We already have a standard of care within medicine, and although its application is imperfect its principles are clear – the best available scientific evidence should be used to determine that medical interventions meet a minimum standard of safety and effectiveness. Regulations have largely (although also imperfectly) reflected that principle, as have academia, publishing standards, professional organizations, licensing boards, and product regulation.
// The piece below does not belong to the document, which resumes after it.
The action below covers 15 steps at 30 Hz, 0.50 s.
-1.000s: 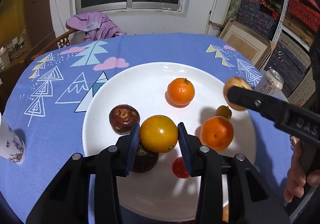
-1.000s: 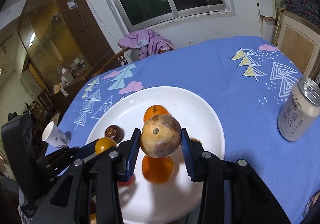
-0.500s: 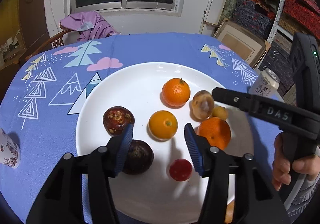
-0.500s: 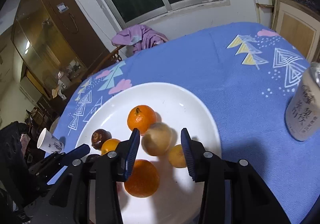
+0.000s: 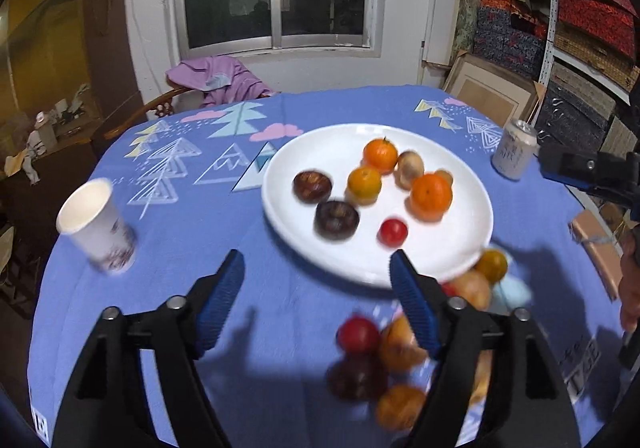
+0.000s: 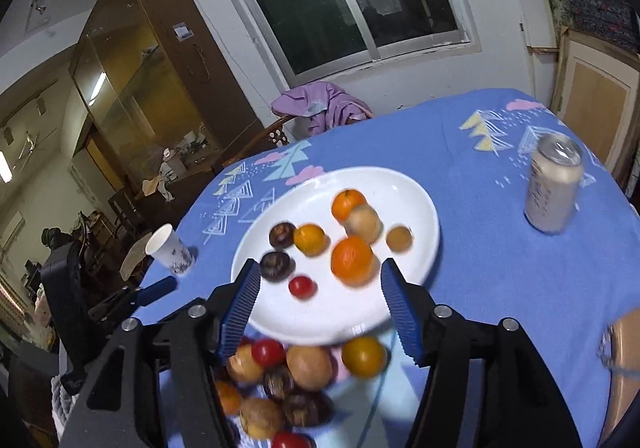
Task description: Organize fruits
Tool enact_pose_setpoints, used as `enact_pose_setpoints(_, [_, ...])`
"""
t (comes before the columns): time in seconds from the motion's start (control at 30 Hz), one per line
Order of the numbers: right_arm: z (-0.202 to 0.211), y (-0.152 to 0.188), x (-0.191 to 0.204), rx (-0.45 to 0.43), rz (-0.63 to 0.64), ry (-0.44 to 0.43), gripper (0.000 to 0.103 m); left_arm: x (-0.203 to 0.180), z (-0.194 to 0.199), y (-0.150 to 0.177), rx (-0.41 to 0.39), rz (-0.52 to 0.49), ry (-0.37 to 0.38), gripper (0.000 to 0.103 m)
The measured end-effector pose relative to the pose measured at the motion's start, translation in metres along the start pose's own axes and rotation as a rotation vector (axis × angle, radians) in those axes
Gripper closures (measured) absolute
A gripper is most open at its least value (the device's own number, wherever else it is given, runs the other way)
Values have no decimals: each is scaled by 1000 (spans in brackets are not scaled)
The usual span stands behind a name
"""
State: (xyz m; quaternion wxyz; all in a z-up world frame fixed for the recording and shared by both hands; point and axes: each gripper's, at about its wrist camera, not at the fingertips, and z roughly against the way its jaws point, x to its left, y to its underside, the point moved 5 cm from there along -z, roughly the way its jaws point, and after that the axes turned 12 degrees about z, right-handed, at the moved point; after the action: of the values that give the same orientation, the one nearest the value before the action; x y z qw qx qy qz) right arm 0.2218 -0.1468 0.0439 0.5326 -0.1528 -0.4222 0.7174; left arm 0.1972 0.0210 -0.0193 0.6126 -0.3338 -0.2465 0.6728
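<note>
With both sets of jaws opening and empty, the next fruit in the loose pile (image 6: 280, 380) was best approached squarely, clear of the white plate (image 6: 400, 191).

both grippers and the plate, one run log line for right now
left gripper: jaws opening, empty | right gripper: jaws opening, empty | white plate: eight fruits on it | loose fruit pile: on cloth beside the plate's near rim

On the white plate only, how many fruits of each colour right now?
On the white plate:
Orange: 3
Dark brown: 2
Tan: 2
Red: 1
Total: 8
</note>
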Motion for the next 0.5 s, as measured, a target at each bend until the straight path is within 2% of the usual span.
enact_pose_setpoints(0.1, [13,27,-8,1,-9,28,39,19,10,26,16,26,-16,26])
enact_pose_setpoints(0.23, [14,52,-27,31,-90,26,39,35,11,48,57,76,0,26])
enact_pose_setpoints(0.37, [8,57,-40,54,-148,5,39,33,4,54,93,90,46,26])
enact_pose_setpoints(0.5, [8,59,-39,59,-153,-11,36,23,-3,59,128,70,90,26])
With the creation of the new brand of medicine (CAM and integrative) came the opportunity to change the rules of science and medicine to create an alternative standard, one tailor made for those modalities that do not meet existing scientific and even ethical standards for medicine. This manifests in many ways – the NCCAM was created so that these modalities would have an alternate standard for garnering federal dollars for research. Many states now have “health care freedom laws” which create a separate standard of care (actually an elimination of the standard of care) for self-proclaimed “alternative” practices.
But perhaps the most insidious and damaging double-standard that is being advocated under the banner of CAM is a separate standard of scientific research itself. The normal rules of research that have evolved over the last few centuries are being subtly altered or discarded, with clever newspeak. It is a way for proponents to choose their evidence, rather than having the evidence decide what works and what does not work. We saw this strategy at play with the recent acupuncture study for back pain that clearly showed acupuncture was no more effective than placebo acupuncture. Proponents (propagated by an uncritical media) turned scientific logic on its head by interpreting this result as indicating that placebo acupuncture must work also (if only we could figure out how, they unconvincingly mused).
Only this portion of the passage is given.